А когда укладывались спать, добавил неожиданно:
– У каждого витязя есть свое мягкое звено в кольчуге, Сигурд. Теперь ты знаешь, где оно у Урменя.
Чего в этих словах было больше – заботы или предупреждения, Сигурд не вслушивался. Он улыбался, почувствовав вдруг, что впервые в своей жизни ощущает себя в семье. В настоящей семье, которую не помнил. И уснул с улыбкой.
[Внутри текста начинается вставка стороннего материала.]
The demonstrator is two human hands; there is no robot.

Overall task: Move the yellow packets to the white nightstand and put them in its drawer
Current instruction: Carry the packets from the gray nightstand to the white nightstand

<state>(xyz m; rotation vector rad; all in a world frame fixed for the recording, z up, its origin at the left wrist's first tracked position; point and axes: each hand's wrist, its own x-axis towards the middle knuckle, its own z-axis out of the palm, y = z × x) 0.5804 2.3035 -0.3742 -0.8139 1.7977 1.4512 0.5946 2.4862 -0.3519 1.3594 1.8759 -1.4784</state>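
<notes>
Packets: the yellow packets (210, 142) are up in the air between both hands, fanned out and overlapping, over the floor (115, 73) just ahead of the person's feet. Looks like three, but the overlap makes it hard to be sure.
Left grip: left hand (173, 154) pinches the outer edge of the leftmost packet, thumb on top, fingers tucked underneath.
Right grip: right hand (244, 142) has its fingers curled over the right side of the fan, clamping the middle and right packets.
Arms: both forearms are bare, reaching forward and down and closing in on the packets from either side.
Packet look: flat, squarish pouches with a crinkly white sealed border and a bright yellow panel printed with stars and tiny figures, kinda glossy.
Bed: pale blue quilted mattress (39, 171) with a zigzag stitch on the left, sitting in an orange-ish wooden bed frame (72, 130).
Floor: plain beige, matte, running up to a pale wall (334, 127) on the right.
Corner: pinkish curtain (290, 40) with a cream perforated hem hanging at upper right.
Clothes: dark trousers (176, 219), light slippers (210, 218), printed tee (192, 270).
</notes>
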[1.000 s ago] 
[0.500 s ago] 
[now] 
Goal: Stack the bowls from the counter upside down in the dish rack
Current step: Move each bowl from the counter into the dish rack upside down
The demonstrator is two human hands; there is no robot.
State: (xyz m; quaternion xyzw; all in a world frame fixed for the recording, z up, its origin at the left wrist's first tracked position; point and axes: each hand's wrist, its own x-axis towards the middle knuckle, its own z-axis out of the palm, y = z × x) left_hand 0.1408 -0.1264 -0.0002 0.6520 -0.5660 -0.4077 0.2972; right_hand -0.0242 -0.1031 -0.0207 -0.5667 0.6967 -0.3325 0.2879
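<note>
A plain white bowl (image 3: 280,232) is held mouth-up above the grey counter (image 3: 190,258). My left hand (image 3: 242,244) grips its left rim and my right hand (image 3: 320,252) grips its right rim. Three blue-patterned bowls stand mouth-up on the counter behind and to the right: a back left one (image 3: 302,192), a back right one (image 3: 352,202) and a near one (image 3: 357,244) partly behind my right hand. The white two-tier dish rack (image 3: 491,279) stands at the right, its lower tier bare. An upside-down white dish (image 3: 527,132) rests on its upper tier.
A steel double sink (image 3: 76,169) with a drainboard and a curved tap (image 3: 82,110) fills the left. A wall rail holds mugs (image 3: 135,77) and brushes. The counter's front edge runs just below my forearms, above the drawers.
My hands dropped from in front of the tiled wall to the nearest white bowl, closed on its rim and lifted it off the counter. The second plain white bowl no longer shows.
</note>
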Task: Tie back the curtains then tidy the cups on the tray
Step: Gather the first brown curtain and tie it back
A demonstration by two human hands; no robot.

С той поры, как Орогост начал бурную деятельность по очистке Полоцка от возможных лазутчиков русов, крысиная жизнь Клеста наполнилась столь дорогим ему смыслом, что он и сам с трудом верил в это превращение. Орогост с присущим ему усердием не по разуму хватал всех подряд, пыточные клети и порубы были переполнены стонами и хрипами истязуемых, а прилюдные казни для устрашения стали любимым народным развлечением. Клест работал в поте лица, мастерство его оценили по достоинству, и весьма быстро он дорос до прибыльной должности городского палача. Однако ему ума хватало, и он поставил три непременных условия:
– Личину, красную рубаху и охрану дома.
Полоцк лежал ближе к западным землям и странам, чем иные города и племена Восточной Европы, где покуда еще и слыхом не слыхивали о подобной городской должности, обходясь пыточными и казнями на княжеских подворьях. А здесь Орогост убедил Рогхарда в преимуществе европейского образца, в соответствии с которым Клесту был пожалован домишко у городской черты, рабыня для утех и обслуживания и туповатый мужик для охраны и помощи, и жизнь палача зацвела багровым цветом устрашающей таинственности. В случаях надобности – а таковая возникала часто – его предупреждали заранее, к назначенному сроку подкатывала черная телега, запряженная парой вороных, в которую Клест грузил то, что требовалось в соответствии с приговором Орогоста: топор или петлю для казни, ременную плеть или пыточные клещи для наказаний, если повинному даровалась жизнь, платой за которую служило публичное наказание. Клест надевал личину, полностью скрывающую лицо, красную рубаху и красные сапоги и ехал в повозке стоя, а его помощник – весь в черном – вел вороных под уздцы через весь город к месту казни.